Police tried to disperse the protesters away, but they held their position on the road.
Later, representatives of the battery-run rickshaw owners’ association sat down in a meeting with police and the mayor at his residence, where they decided to have a meeting with the Chittagong Metropolitan Police commissioner today.
However, Abdul Kader Majumder, president of the association, warned that they would launch a more intense movement tomorrow if today’s meeting did not produce any fruitful solution.
Assured of today’s meeting, the protesters withdrew the blockade from the city’s entrance and the mayor’s residence around 1:45pm. The traffic movement from and to the port city resumed around 2pm, the additional deputy commissioner said.

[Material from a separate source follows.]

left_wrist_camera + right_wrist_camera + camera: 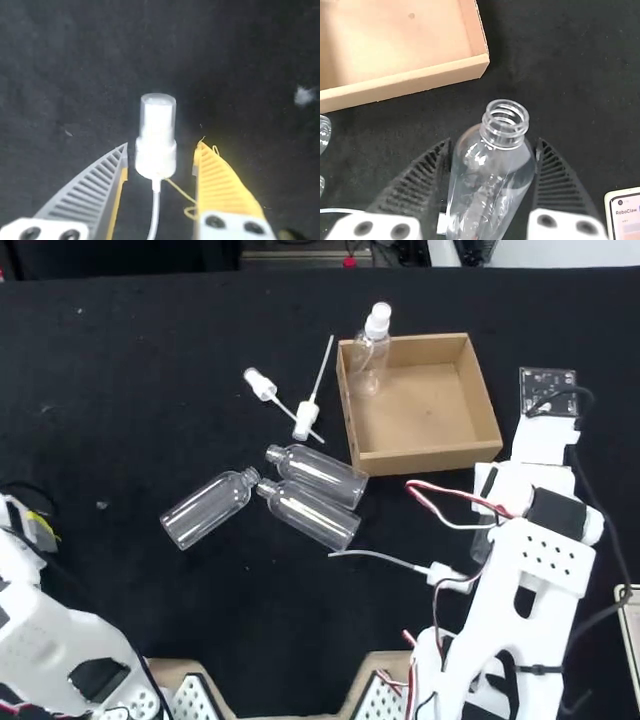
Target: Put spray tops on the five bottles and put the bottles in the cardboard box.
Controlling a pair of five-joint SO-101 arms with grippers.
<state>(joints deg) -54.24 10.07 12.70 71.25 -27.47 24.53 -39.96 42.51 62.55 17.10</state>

Asked about the association’s demand to allow the rickshaws, Mayor Manjur said: “The ban has already been ordered by the High Court, so the city corporation cannot do anything in this regard.
“However, taking to the streets will take us nowhere. We can sit together and try to find a solution that will suit all parties involved,” he said.
No untoward incident was reported during the demonstration, but commuters suffered traffic congestion as a result of the blockades.